1. Introductionintroduction
SARS-CoV-2 is an enveloped virus that belongs to the genus Betacoronavirus (subgenus Sarbecovirus) of the family Coronaviridae [1]. Its genome is composed of a single-stranded ribonucleic acid (RNA). The virus is characterized by an RNA correcting mechanism that keeps the possible mutation rate at a relatively low level.
The genome encodes non-structural proteins, among which, some are essential for the establishment of the replicase-transcriptase complex. The four main structural proteins are Spike (S), the envelope protein (E), the membrane protein (M), the nucleocapsid protein(N), and the putative accessory proteins [2].
The confirmation of acute SARS-CoV-2 infections relies on the detection of viral sequences using nucleic acid amplification assays (NAAT), mainly represented by Real time polymerase chain reaction (reverse transcription followed by gene amplification). The targets of these techniques involve regions located on the E, RdRP, N and S genes [3].
The detection of SARS-CoV-2 in the upper respiratory tract may be attainable 1–3 days before clinical symptoms, however the concentration of the virus remains the highest at symptom onset and abates gradually [5].
After the incubation period, the average delay to the clinical manifestation is 5–6 days, with extremes ranging from 1 to 14 days after exposure [4].
When a Covid-19 infection is suspected, appropriate samples must be collected to obtain a biological diagnosis, in order to optimize the clinical management of the patients and also to control the spread of infection, but the complexity of sample acquisition, analyses and results interpretation requires qualified operator.

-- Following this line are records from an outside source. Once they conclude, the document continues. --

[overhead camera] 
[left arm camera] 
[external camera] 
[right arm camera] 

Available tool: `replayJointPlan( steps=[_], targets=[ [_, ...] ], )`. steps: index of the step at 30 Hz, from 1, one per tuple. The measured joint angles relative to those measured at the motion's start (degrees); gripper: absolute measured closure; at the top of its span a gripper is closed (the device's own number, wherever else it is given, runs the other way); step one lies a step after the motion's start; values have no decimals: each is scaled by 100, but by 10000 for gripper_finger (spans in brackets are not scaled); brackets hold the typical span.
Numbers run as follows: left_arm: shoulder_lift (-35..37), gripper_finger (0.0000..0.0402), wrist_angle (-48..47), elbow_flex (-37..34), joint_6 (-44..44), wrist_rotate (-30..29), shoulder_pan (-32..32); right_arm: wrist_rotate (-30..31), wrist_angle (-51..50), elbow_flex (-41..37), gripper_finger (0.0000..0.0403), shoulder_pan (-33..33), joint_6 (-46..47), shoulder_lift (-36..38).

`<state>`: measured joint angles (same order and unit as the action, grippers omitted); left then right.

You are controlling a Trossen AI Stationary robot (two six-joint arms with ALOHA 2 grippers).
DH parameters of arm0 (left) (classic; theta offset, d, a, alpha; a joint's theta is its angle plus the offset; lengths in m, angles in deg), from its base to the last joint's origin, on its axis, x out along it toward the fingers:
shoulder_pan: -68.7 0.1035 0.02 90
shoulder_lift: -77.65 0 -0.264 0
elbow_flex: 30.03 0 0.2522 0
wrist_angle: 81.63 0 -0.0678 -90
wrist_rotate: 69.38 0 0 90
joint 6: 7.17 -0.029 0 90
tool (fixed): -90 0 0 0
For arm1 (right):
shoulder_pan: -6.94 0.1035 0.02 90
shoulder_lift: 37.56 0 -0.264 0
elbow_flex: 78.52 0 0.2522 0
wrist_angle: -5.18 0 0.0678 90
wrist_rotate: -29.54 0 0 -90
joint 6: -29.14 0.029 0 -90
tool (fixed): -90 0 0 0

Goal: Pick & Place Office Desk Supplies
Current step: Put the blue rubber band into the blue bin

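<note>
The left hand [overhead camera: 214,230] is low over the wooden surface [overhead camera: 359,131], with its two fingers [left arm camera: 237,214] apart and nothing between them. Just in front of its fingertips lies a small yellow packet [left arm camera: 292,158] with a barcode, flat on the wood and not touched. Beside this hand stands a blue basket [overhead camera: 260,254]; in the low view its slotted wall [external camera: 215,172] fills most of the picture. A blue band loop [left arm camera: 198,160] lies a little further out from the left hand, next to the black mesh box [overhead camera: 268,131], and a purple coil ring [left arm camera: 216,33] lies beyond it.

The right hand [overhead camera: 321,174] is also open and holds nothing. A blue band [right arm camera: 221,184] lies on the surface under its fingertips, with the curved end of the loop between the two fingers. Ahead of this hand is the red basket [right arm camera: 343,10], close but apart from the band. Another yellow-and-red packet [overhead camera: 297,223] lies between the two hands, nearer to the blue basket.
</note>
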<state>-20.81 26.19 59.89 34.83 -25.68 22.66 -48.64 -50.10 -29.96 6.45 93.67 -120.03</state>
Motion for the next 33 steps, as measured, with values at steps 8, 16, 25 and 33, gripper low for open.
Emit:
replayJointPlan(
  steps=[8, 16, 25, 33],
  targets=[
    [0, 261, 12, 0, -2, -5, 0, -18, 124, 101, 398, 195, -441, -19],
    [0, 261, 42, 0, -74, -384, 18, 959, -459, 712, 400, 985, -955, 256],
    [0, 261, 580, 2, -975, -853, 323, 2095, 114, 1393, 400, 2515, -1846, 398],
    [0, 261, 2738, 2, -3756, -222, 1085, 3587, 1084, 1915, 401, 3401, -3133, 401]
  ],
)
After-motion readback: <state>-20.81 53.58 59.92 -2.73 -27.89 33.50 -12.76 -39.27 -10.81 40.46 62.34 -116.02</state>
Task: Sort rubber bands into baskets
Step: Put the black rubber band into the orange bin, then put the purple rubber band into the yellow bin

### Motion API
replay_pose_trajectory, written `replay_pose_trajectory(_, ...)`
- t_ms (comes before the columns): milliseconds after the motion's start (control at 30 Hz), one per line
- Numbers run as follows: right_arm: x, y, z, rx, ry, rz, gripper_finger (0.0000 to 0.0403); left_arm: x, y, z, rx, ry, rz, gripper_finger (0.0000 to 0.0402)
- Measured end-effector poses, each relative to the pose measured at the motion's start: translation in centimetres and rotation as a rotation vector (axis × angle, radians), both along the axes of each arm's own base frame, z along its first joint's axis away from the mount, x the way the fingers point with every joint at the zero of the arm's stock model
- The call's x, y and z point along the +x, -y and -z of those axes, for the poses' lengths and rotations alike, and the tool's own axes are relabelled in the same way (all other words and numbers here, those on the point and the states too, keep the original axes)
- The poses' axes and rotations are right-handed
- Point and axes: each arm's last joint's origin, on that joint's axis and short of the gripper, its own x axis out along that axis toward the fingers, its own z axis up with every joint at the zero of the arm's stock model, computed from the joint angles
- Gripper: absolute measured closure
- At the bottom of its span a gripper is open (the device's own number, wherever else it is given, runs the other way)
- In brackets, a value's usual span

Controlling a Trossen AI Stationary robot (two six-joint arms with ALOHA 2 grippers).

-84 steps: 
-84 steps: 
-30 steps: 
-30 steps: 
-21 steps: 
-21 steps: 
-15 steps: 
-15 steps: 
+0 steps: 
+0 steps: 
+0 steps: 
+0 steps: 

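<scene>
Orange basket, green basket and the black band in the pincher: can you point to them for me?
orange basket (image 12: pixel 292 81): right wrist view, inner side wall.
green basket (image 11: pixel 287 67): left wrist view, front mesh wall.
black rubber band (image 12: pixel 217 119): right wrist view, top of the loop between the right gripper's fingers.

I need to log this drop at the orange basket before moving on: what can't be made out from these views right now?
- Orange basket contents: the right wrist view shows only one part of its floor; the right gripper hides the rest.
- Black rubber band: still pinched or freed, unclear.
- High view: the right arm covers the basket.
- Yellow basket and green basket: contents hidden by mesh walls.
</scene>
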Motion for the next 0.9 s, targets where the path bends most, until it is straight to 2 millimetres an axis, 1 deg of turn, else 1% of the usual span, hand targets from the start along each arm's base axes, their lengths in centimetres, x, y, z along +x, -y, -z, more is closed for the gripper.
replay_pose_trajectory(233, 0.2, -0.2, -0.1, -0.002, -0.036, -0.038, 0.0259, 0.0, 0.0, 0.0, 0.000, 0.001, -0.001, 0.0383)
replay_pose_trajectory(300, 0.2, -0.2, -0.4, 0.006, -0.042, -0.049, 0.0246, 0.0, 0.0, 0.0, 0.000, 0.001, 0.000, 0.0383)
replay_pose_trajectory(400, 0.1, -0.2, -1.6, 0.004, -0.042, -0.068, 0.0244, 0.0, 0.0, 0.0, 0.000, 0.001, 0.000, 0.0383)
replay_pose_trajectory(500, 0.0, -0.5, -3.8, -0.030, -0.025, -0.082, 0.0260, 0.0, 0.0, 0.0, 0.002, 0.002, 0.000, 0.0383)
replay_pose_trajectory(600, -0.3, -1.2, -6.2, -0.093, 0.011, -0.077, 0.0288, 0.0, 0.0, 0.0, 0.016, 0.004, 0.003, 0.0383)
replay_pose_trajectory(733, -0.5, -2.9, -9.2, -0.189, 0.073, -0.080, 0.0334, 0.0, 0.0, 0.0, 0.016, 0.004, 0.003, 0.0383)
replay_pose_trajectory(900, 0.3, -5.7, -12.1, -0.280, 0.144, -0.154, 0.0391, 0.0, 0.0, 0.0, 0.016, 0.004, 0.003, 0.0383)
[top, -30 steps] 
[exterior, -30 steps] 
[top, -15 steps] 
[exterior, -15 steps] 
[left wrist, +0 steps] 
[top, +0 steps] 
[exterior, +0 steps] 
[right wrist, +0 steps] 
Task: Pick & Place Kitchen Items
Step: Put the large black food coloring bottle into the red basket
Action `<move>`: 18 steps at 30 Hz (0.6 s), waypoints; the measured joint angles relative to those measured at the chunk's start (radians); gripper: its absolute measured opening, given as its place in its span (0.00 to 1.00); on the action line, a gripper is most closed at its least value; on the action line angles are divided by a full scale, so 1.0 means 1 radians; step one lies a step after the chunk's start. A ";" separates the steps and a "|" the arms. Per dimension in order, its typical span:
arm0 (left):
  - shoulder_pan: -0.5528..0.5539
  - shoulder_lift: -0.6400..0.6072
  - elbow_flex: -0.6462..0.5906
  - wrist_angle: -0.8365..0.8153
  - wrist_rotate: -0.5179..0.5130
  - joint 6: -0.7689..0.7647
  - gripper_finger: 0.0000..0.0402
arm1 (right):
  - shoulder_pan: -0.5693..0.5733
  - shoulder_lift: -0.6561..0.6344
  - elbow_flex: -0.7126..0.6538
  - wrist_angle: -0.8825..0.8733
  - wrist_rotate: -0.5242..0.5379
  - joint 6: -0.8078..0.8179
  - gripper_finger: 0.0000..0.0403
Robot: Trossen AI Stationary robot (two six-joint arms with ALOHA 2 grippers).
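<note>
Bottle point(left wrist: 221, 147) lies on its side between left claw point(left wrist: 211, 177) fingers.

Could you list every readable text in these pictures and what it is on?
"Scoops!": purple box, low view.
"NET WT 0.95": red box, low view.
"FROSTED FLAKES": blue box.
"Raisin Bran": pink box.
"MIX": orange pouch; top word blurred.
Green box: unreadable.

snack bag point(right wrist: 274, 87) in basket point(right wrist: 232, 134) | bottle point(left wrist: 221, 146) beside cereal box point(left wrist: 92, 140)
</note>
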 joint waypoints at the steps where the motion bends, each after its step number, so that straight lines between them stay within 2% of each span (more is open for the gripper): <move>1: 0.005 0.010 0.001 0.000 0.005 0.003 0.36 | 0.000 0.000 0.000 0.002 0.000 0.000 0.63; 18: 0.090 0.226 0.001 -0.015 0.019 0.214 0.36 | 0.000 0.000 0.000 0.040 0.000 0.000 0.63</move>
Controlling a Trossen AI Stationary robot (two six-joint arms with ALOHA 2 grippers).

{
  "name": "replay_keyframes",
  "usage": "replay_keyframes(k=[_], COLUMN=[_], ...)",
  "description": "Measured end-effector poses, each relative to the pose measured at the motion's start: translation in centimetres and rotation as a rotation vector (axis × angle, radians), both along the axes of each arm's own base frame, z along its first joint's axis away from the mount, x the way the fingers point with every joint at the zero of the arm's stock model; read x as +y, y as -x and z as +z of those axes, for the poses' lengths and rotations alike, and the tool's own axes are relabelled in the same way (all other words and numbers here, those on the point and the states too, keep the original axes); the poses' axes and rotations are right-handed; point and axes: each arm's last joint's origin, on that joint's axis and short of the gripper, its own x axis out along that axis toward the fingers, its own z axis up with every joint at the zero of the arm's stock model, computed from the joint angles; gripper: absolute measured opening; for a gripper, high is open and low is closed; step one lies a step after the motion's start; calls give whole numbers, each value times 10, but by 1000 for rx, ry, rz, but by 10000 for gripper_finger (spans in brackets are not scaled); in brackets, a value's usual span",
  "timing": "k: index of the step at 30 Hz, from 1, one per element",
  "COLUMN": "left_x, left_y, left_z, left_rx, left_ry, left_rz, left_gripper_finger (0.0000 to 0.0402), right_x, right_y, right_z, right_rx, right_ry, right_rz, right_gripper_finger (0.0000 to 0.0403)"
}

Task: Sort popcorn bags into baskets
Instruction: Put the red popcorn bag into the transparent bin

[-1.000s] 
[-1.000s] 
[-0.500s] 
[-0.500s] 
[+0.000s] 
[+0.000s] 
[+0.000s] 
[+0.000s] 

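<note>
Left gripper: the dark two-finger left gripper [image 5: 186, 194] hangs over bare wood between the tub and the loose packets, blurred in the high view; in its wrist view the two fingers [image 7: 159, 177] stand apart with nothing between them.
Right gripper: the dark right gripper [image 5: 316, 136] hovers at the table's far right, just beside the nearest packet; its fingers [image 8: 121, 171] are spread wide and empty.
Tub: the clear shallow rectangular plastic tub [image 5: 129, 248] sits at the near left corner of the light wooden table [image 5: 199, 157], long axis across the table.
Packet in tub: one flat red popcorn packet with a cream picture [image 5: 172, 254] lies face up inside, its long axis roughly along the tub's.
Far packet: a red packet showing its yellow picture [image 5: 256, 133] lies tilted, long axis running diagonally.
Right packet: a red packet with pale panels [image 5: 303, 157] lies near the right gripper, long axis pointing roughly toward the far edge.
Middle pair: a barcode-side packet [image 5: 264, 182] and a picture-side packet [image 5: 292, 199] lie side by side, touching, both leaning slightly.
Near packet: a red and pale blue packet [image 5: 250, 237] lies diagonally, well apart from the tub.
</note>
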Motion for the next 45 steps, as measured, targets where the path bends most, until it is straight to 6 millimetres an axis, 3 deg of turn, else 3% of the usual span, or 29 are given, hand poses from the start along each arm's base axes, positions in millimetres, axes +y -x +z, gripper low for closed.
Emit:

These limitations have brought about scientists to seek more rapid and precise diagnostic methods directed towards expanding testing capacity and controlling the global pandemic situation. A large number of diagnostic tests have been developed and marketed in a very short time, from gold standard, RT-PCR, to antigenic and serological tests [11].
Antigenic tests are unitary tests, shaped in easy-to-handle cassettes that can be carried out by medical biology laboratories. They grant the detection of one of the SARS-CoV-2 virus proteins, generally the nucleocapsid protein, and thus allows, like the detection of the viral RNA by the reference technique (RT-PCR), to make a positive diagnosis during the early phase which accelerates and facilitates the diagnostic process reducing then the risk of viral transmission.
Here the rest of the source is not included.